=== The records ===

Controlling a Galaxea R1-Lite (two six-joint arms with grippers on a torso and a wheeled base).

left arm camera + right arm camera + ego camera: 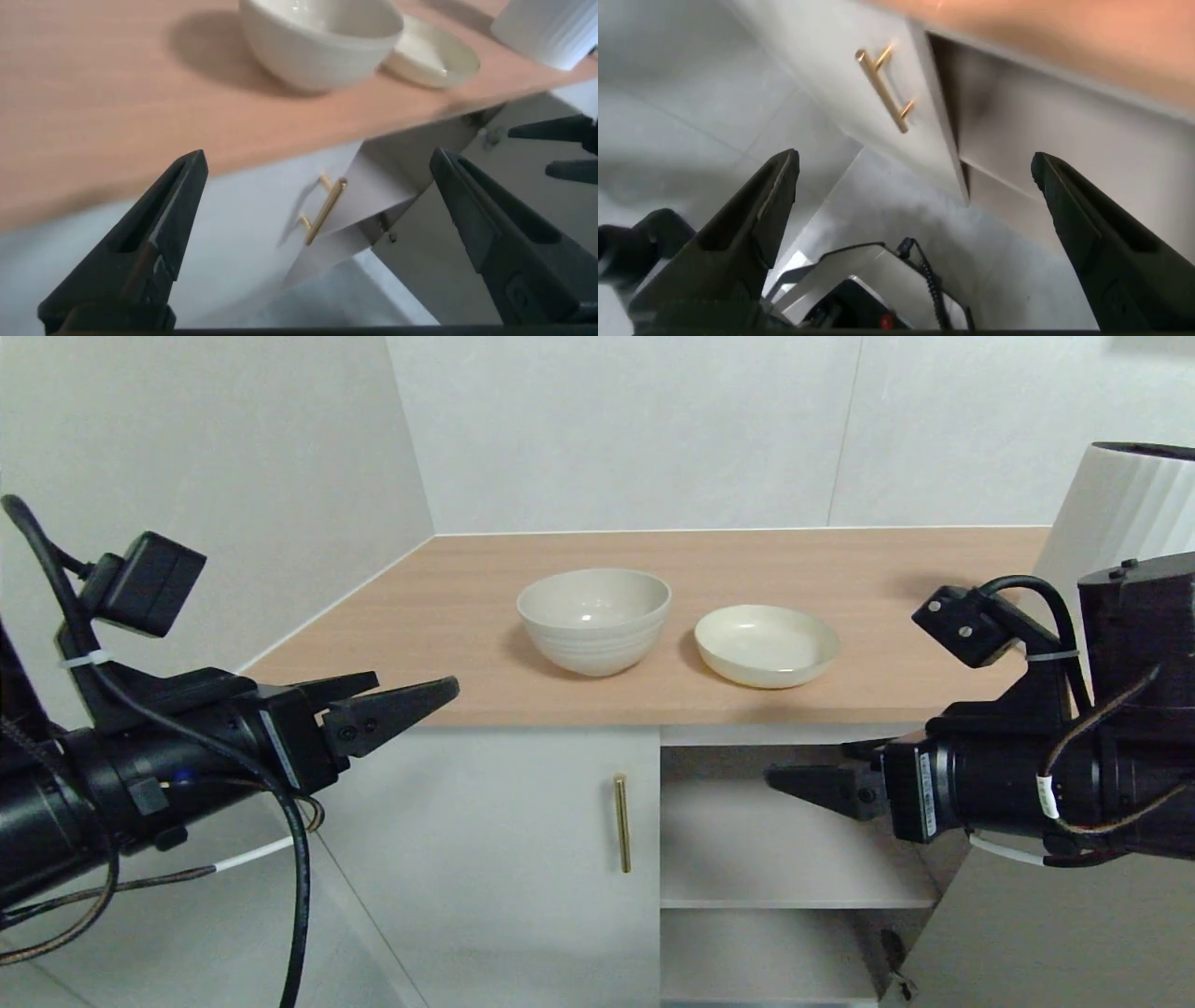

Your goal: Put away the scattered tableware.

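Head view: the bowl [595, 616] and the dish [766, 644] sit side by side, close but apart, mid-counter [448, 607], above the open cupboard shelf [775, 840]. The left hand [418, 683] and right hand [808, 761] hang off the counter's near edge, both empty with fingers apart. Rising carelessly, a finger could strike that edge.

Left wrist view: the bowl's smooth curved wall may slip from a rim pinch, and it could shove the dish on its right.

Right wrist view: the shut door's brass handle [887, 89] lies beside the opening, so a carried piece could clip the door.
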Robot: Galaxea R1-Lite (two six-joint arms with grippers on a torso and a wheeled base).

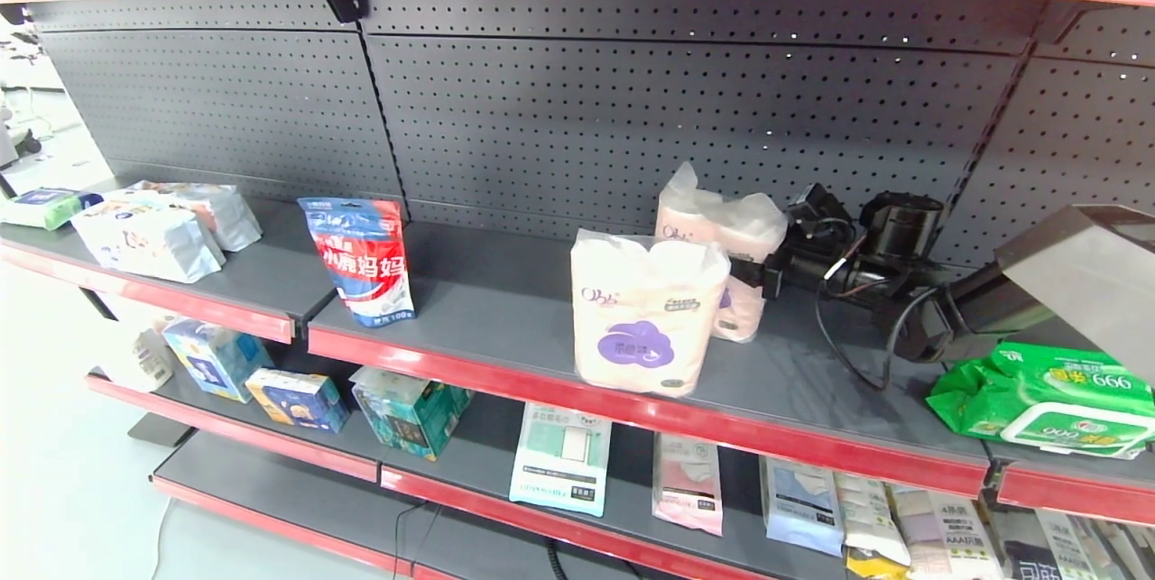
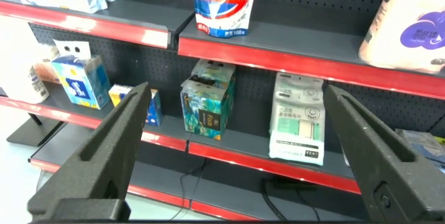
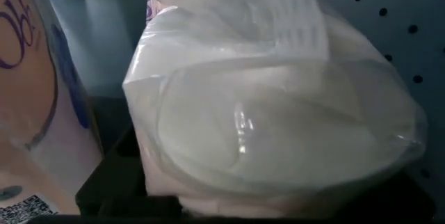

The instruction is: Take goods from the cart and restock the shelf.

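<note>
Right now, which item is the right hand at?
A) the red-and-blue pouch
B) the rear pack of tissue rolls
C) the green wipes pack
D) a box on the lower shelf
B: in the head view the right hand sits against the rear roll pack, behind the front roll pack.

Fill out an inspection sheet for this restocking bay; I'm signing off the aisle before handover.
Surface: dark grey shelf with a red front edge and pegboard behind.
Job's things: front roll pack upright near the edge; rear roll pack behind it, in the right gripper.
Clutter: red-blue pouch, white packs, green wipes pack.
Grippers: right gripper shut on the rear roll pack; left gripper fingers open, facing the lower shelves.
Cables: black cable loops from the right arm onto the shelf.
Surroundings: lower shelves hold a teal box and packets.
</note>
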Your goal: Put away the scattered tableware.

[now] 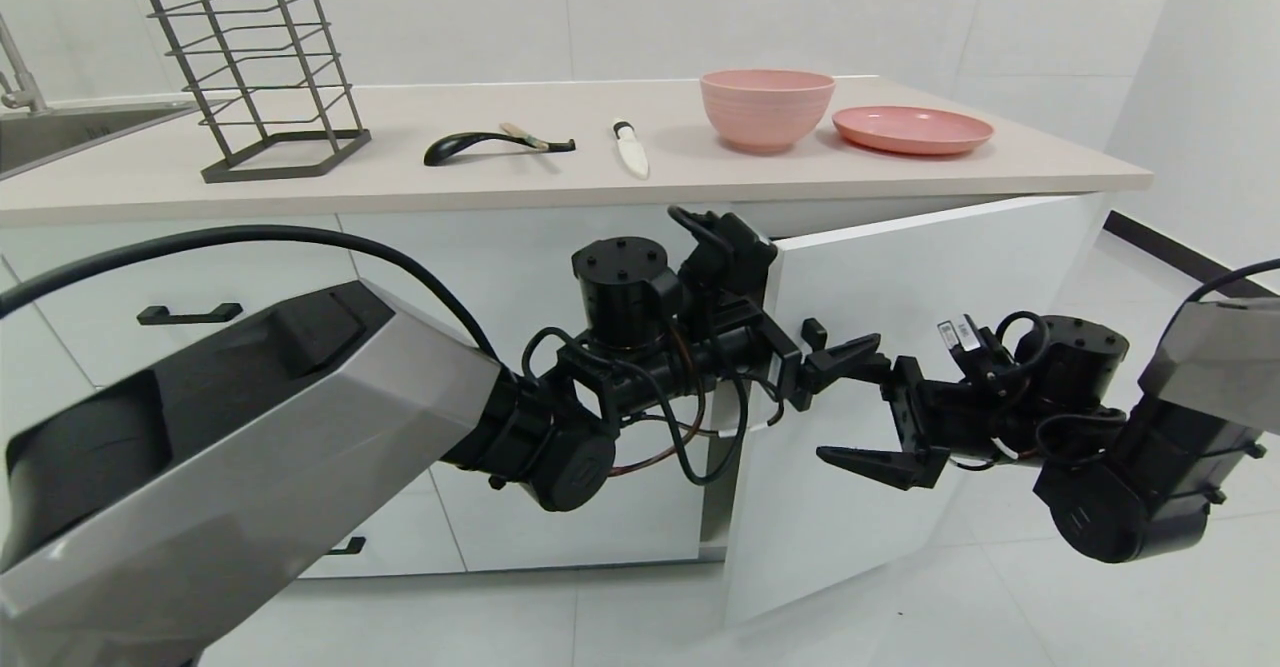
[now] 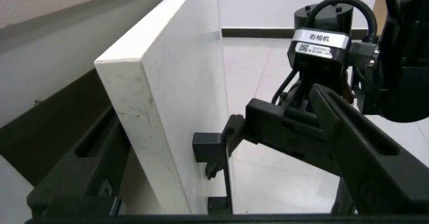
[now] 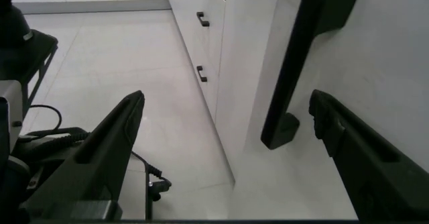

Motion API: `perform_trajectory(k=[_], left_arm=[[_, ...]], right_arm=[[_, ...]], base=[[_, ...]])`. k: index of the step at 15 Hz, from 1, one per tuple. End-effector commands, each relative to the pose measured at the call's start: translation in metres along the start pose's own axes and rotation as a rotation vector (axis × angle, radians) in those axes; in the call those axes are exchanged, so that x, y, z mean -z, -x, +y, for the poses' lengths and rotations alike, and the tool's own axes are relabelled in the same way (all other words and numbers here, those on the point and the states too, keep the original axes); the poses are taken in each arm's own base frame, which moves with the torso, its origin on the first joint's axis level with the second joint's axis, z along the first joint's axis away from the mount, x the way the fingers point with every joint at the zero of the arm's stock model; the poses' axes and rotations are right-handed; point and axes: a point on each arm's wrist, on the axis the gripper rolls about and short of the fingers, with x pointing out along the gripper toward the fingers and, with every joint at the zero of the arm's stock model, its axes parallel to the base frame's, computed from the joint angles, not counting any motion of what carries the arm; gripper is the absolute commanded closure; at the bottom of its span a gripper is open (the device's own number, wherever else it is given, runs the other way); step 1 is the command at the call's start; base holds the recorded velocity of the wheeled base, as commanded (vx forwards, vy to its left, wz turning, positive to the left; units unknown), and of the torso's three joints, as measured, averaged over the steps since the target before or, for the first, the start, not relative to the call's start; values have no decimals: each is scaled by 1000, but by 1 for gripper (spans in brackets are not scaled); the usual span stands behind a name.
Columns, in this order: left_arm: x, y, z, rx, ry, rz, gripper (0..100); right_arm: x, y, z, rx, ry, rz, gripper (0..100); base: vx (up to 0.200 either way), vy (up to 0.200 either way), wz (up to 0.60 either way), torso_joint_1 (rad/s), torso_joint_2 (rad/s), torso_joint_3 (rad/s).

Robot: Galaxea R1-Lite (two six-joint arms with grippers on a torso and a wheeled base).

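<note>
On the counter lie a black spoon, a white knife, a pink bowl and a pink plate. Below them a white cabinet door stands partly open. My left gripper is open, with the door's free edge between its fingers. My right gripper is open in front of the door. The black door handle stands between its fingers, apart from both.
A dark wire rack stands at the counter's left, beside a sink. A thin wooden stick lies across the spoon's handle. Drawers with black handles are to the left of the door. White floor tiles spread out below.
</note>
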Motion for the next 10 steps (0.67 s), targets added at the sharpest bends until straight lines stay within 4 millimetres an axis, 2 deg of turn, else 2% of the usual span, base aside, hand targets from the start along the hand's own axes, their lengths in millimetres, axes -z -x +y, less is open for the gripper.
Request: perform_trajectory(k=[1, 3, 4, 6, 9, 10], left_arm=[[3, 0, -1, 6, 3, 8, 0], [9, 0, -6, 17, 12, 24, 0], [11, -1, -12, 24, 16, 36, 0], [11, -3, -14, -3, 15, 41, 0], [13, -4, -18, -26, 18, 54, 0], [14, -5, -20, -24, 21, 60, 0]], right_arm=[[-3, 6, 0, 33, 11, 1, 0], [-11, 13, 9, 110, 26, 14, 0], [-20, 27, 30, 183, 14, 39, 0], [-41, 48, 66, 219, 15, 43, 0], [-69, 72, 101, 285, 86, 25, 0], [-77, 81, 120, 308, 107, 20, 0]], base=[[0, 0, 0, 0, 0, 0], [0, 0, 0, 0, 0, 0], [0, 0, 0, 0, 0, 0], [0, 0, 0, 0, 0, 0], [0, 0, 0, 0, 0, 0], [0, 0, 0, 0, 0, 0]])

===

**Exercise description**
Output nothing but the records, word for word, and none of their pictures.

**Expected answer**
Controlling a Galaxea R1-Lite (two six-joint arms with grippers on a torso and a wheeled base).

left arm camera + right arm camera + ego camera: 

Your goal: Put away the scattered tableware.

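Head view: the bowl [595, 616] and the dish [766, 644] sit side by side, close but apart, mid-counter [448, 607], above the open cupboard shelf [775, 840]. The left hand [418, 683] and right hand [808, 761] hang off the counter's near edge, both empty with fingers apart. Rising carelessly, a finger could strike that edge.

Left wrist view: the bowl's smooth curved wall may slip from a rim pinch, and it could shove the dish on its right.

Right wrist view: the shut door's brass handle [887, 89] lies beside the opening, so a carried piece could clip the door.
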Robot: Galaxea R1-Lite (two six-joint arms with grippers on a torso and a wheeled base).


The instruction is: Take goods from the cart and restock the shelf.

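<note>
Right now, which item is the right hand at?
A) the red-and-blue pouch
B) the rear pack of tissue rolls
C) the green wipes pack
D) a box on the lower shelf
B: in the head view the right hand sits against the rear roll pack, behind the front roll pack.

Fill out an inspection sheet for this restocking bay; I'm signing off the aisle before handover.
Surface: dark grey shelf with a red front edge and pegboard behind.
Job's things: front roll pack upright near the edge; rear roll pack behind it, in the right gripper.
Clutter: red-blue pouch, white packs, green wipes pack.
Grippers: right gripper shut on the rear roll pack; left gripper fingers open, facing the lower shelves.
Cables: black cable loops from the right arm onto the shelf.
Surroundings: lower shelves hold a teal box and packets.
</note>
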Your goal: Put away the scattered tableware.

[now] 
[now] 
[now] 

Motion API: `perform_trajectory(k=[_], left_arm=[[_, ...]], right_arm=[[_, ...]], base=[[_, ...]])`. k: index of the step at 15 Hz, from 1, one per tuple. End-effector commands, each relative to the pose measured at the call's start: translation in metres along the start pose's own axes and rotation as a rotation vector (axis × angle, radians) in those axes; in the call those axes are exchanged, so that x, y, z mean -z, -x, +y, for the poses' lengths and rotations alike, and the tool's own axes are relabelled in the same way (all other words and numbers here, those on the point and the states too, keep the original axes); the poses are taken in each arm's own base frame, which moves with the torso, its origin on the first joint's axis level with the second joint's axis, z along the first joint's axis away from the mount, x the way the fingers point with every joint at the zero of the arm's stock model; the poses' axes and rotations are right-handed; point and axes: a point on each arm's wrist, on the axis the gripper rolls about and short of the fingers, with x pointing out along the gripper toward the fingers and, with every joint at the zero of the arm's stock model, its axes parallel to the base frame's, computed from the joint angles, not counting any motion of what carries the arm; gripper is the absolute commanded closure; at the bottom of its span a gripper is open (the device's own number, wherever else it is given, runs the other way); step 1 is the command at the call's start; base holds the recorded velocity of the wheeled base, as commanded (vx forwards, vy to its left, wz turning, positive to the left; units unknown), and of the torso's three joints, as measured, averaged over the steps since the target before or, for the first, the start, not relative to the call's start; values have no decimals: each is scaled by 1000, but by 1 for gripper (spans in brackets are not scaled); the usual span stands behind a name.
Columns, in this order: left_arm: x, y, z, rx, ry, rz, gripper (0..100); right_arm: x, y, z, rx, ry, rz, gripper (0..100); base: vx (up to 0.200 either way), vy (up to 0.200 either way), wz (up to 0.60 either way), torso_joint_1 (rad/s), torso_joint_2 (rad/s), torso_joint_3 (rad/s).

Robot: Galaxea R1-Lite (two six-joint arms with grippers on a torso and a wheeled base).

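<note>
On the counter lie a black spoon, a white knife, a pink bowl and a pink plate. Below them a white cabinet door stands partly open. My left gripper is open, with the door's free edge between its fingers. My right gripper is open in front of the door. The black door handle stands between its fingers, apart from both.
A dark wire rack stands at the counter's left, beside a sink. A thin wooden stick lies across the spoon's handle. Drawers with black handles are to the left of the door. White floor tiles spread out below.
</note>
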Motion for the next 10 steps (0.67 s), targets added at the sharpest bends until straight lines stay within 4 millimetres an axis, 2 deg of turn, else 2% of the usual span, base aside, hand targets from the start along the hand's own axes, their lengths in millimetres, axes -z -x +y, less is open for the gripper.
Request: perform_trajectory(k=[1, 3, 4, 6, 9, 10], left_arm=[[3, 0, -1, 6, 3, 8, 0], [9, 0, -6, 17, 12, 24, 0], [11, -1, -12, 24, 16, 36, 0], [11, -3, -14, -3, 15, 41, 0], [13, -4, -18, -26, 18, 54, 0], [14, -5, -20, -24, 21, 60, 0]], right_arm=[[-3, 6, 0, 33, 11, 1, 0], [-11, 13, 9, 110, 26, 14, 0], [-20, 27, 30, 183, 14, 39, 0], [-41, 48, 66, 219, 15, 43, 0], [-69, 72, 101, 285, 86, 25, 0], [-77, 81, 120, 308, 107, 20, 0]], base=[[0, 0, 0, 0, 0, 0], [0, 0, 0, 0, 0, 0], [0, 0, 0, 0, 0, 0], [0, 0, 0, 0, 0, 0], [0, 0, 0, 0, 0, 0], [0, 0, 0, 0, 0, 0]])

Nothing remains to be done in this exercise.